Há um comportamento estranho entre os animais. Pássaros voam de forma desajustada; cachorros uivam alto. No instante seguinte, a terra começa a tremer e resulta em um terremoto devastador na Turquia e na Síria, com mais de onze mil pessoas mortas e milhares de edifícios destruídos.
Os comportamentos dos animais antes do tremor de magnitude 7,8 e os terremotos que sucederam a esse foram compartilhados em diversos relatos nas redes sociais. Eles recuperam uma teoria existente há décadas, embora a reportagem do The Washington Post não tenha conseguido confirmar a veracidade das imagens: a de que os animais podem sentir os terremotos antes dos humanos.
A teoria é apoiada por pesquisas científicas. Segundo os cientistas, da mesma forma que as máquinas sismológicas podem captar tremores indetectáveis para o corpo humano, animais têm sensibilidade maior para pequenos choques emitidos segundos antes das ondas mais fortes do terremoto, mesmo que estejam no ar e pareçam mais distante da terra.
De acordo com o Serviço Geológico dos EUA (USGS), o comportamento anormal dos animais nos segundos que antecedem um terremoto é explicado pela diferença entre duas formas de ondas sísmicas. Tratam-se das ondas primárias, ou P, e das ondas secundárias, S.
As primárias, como o nome sugere, são as primeiras a serem emitidas por um tremor e viajam a vários quilômetros por segundo do epicentro. Estas são mais perceptíveis para os animais, diz o USGS. Ondas secundárias, por outro lado, agitam o chão. “Poucos humanos notam a onda P, menor e que se irradia mais rápido do epicentro, chegando antes da onda S, maior”, explica o serviço geológico.

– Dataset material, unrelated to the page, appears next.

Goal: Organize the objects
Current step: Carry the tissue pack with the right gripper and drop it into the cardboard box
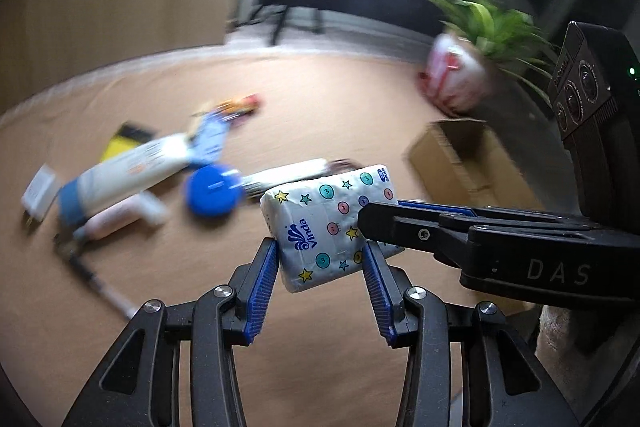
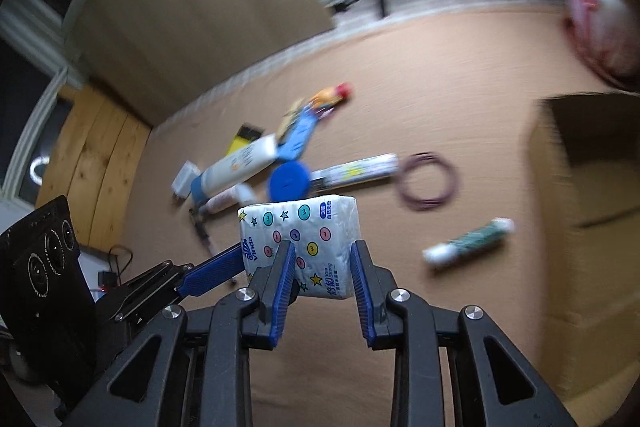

“Entretanto, muitos animais com sentidos aguçados são capazes de sentir a onda P segundo antes da onda S chegar”, acrescenta.
Mais sobre o terremoto na Turquia e na Síria
Animais sentem antes que as máquinas de sismologia?
Os tremores primários, detectados e analisados por máquinas de sismologia, também são usados por sistemas de alerta precoce para prever terremotos - geralmente com menos de um minuto de aviso. Algumas sociedades milenares acreditam que os animais conseguem detectar antes que as máquinas, minutos ou horas dos tremores, mas quanto a isso a ciência moderna é mais cautelosa.
Para Martin Wikelski, diretor do Instituto Max Planck de Comportamento Animal, os animais são sim capazes de sentir terremotos antes das ondas primárias (também chamadas de sismos premonitórios). “Temos uma indicação muito boa de que os animais realmente sentem os precursores de terremotos, e não é atividade sísmica”, disse o pesquisador.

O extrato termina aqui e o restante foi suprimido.